The doctrine announced in the Tintic Milling Co. Case, supra, was approved in the case of Cherdron Const. Co. v.Simpkins, 61 Utah 493, 214 P. 593.
The facts which are of controlling importance in the instant case are quite similar to the facts in the case of BambergerCoal Co. v. Ind. Comm., 66 Utah 203, 240 P. 1103. The facts in that case are thus stated in the opinion:
"On the morning of January 31, 1925, Mr. Tullgren applied to the coal company for employment. Under verbal agreement with the foreman of the yard of the coal company he began unloading a car of coal on that morning. The compensation was 15 cents per ton. The coal was to be unloaded at a designated place, and the work was to be completed within 48 hours. The deceased continued at the work of unloading the coal until the noon hour. Nothing appears in the record as to what took place during that time, except that one witness testified that he observed the deceased at his work, and some remark was made to the effect that `this man will give out at the rate he is going on that coal.' At the noon hour the deceased came into the office of the coal company in the yard where he had been unloading the coal, and complained of pain in his chest. He asked some one there for a drink of water. He was told there was a hydrant outside. He got up and opened the door, when he remarked, `I can't get out there,' and returned and sat down. Some one present gave him a drink of water. He took a couple of sips of water, kept on moaning and groaning, and held his chest, and he asked, `Will some one take me home? I am sick.' He also said, `Will some one take me to the drug store.' One of the teamsters or truckmen present took him home. On his way home Mr. Tullgren said, `I can't make it.' He remarked on the way home that he had been out of work for about two months, and thought he overdid himself that forenoon. Mr. Tullgren died within the next 24 hours. A doctor was called, and said, upon examination, that he went over the deceased's chest, but found nothing in the lungs, but the heart was very much enlarged, and was not emptying itself. It was dilated. He described it as what is termed `heart block.' The doctor gave it as his opinion that the deceased had a chronic `myocarditis, a chronic inflammation of the heart muscles.' Commissioner Knerr asked the physician this question: *Page 89 
"`You think then it was by reason of unloading this car of coal, big lumps most of it, was the exciting cause of his death? Answer: No; it was the immediate cause.'"
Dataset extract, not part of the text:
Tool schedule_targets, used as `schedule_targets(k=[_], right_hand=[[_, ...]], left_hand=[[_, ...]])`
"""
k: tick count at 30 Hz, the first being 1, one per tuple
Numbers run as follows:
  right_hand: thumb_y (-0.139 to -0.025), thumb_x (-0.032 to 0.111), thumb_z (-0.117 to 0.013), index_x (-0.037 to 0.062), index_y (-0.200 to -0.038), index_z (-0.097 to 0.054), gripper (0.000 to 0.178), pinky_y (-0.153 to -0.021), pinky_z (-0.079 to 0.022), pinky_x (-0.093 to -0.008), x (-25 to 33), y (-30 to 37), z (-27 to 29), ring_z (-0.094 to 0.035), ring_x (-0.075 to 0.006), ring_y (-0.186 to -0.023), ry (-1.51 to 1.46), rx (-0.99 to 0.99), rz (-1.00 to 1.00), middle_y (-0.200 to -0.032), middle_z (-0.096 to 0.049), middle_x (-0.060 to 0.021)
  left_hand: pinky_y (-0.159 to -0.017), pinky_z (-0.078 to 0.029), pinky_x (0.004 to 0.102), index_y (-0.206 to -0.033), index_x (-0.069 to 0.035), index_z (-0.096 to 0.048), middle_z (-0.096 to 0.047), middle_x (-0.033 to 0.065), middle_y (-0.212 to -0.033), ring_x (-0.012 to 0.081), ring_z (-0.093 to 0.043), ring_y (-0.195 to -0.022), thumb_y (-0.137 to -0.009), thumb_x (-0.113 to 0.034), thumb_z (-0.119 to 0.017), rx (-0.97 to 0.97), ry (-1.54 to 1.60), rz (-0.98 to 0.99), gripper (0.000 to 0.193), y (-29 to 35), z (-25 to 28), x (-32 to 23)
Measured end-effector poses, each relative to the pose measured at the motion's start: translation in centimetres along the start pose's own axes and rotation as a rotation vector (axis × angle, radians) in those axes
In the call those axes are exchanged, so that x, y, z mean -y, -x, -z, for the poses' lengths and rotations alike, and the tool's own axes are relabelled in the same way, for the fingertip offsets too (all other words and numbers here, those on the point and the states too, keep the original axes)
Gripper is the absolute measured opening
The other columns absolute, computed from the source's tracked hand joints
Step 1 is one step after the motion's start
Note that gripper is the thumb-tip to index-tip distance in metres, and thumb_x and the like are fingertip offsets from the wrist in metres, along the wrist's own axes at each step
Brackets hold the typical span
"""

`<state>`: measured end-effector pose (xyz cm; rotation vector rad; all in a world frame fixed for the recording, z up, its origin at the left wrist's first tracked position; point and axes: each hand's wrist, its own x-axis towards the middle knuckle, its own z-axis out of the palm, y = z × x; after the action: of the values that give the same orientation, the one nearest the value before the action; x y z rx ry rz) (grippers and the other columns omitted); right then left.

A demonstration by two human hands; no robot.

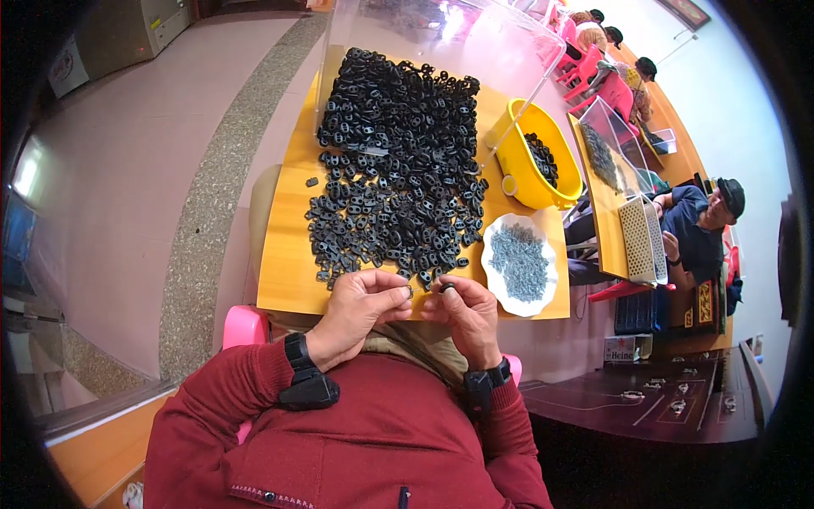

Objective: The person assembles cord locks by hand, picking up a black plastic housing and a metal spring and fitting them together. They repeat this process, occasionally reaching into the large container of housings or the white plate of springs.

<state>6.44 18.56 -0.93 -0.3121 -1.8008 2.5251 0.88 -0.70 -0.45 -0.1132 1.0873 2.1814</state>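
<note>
- Left hand (360,307): grip clamped, thumb against forefinger, on a small dark piece (410,291); its outline is too fine to read. The pinch at the tips presumably suits so slight a thing.
- Right hand (469,314): grip together on a small black rounded piece (447,288). The two hands sit close but apart, both pieces turned inward, probably to face one another in plain sight.
- Heap of black oval plastic pieces with paired holes (394,212): lies on the yellow-brown wooden counter (284,284), directly ahead of the fingers. Its loose near edge likely lets single pieces be picked without digging.
- Clear, straight-walled plastic box (509,51): stands at the far end, seemingly open toward the person; its walls appear to hold back the deeper stock.
- White scalloped dish (489,254): just beside the right hand, filled with tiny grey pieces (521,263). The raised rim presumably keeps them separate from the black ones.
- Yellow oval plastic tub (530,188): beyond the dish, with more black pieces inside (540,159), well apart from the hands, leaving them elbow room.
</note>
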Motion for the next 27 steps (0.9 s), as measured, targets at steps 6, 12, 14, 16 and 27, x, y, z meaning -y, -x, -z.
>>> schedule_targets(k=[6,12,14,16,27], right_hand=[[-0.091,0.006,-0.061,-0.0027,-0.115,-0.059,0.025,-0.069,-0.059,-0.0315,-0.11,-0.04,0.56,-0.066,-0.0171,-0.074,0.015,0.047,-0.025,-0.087,-0.066,-0.0094],[-0.088,0.002,-0.063,-0.0017,-0.118,-0.059,0.031,-0.069,-0.060,-0.0315,-0.04,-0.03,0.32,-0.066,-0.0171,-0.076,0.066,0.083,-0.015,-0.086,-0.066,-0.0093],[-0.087,0.001,-0.064,-0.0016,-0.119,-0.059,0.032,-0.069,-0.060,-0.0310,-0.05,-0.02,0.28,-0.066,-0.0171,-0.077,0.095,0.099,-0.003,-0.086,-0.066,-0.0096],[-0.086,0.001,-0.065,-0.0016,-0.119,-0.059,0.033,-0.070,-0.059,-0.0307,-0.13,0.00,0.32,-0.067,-0.0177,-0.077,0.108,0.094,-0.003,-0.088,-0.067,-0.0109],[-0.086,0.000,-0.065,-0.0028,-0.119,-0.059,0.034,-0.070,-0.058,-0.0288,-0.12,0.03,0.34,-0.068,-0.0178,-0.075,0.101,0.106,-0.042,-0.088,-0.068,-0.0105]], left_hand=[[-0.073,-0.057,0.0254,-0.100,0.002,-0.060,-0.065,0.0075,-0.090,0.0123,-0.065,-0.079,-0.088,-0.005,-0.064,0.002,0.005,0.003,0.015,0.11,-0.10,-0.10],[-0.074,-0.057,0.0254,-0.101,0.003,-0.060,-0.065,0.0079,-0.090,0.0128,-0.065,-0.080,-0.088,-0.005,-0.063,0.005,0.007,0.003,0.015,0.08,-0.10,-0.13],[-0.074,-0.057,0.0254,-0.101,0.003,-0.060,-0.065,0.0081,-0.091,0.0129,-0.065,-0.080,-0.088,-0.004,-0.063,0.009,0.015,0.002,0.015,0.09,-0.12,-0.16],[-0.074,-0.057,0.0255,-0.101,0.004,-0.060,-0.065,0.0085,-0.091,0.0132,-0.065,-0.080,-0.088,-0.005,-0.064,0.014,0.009,0.002,0.016,0.11,-0.13,-0.17],[-0.072,-0.058,0.0244,-0.100,0.004,-0.060,-0.065,0.0088,-0.091,0.0134,-0.066,-0.080,-0.087,-0.005,-0.065,0.031,0.002,0.022,0.016,-0.09,0.09,0.26]])
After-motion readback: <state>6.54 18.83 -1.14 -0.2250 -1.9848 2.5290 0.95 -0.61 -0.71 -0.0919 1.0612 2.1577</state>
Upon the foregoing facts the Industrial Commission awarded the widow of Mr. Tullgren compensation. This court by a unanimous opinion annulled the award. In the course of the opinion it is said:
"Applying the facts disclosed by the record to the principles announced in the foregoing cases (Tintic Milling Co. v. Ind.Comm., and Cherdron Const. Co. v. Simpkins, supra), can it be said that there is any testimony showing an accidental injury? No showing is made that anything out of the ordinary happened to the deceased during the time he was unloading the car. Assuming, without so holding, that the statements to the truckman by Mr. Tullgren as he was being driven home that he had over-exerted himself can be considered to have any probative value, that testimony nevertheless fails to show anything out of the ordinary or any accident or untoward or unexpected thing that happened during the work of unloading the car. No time or place is given which can be seized upon as showing anything unexpected or unusual happening during the course of the work."
What was said by this court in the Bamberger Coal Co. Case, supra, is equally applicable to the facts in this case. Both the facts and the principles of law applicable to the two cases cannot well be distinguished. This case, in my opinion, is controlled by the case of Bamberger Coal Co., supra, and therefore the order of the commission should not be disturbed.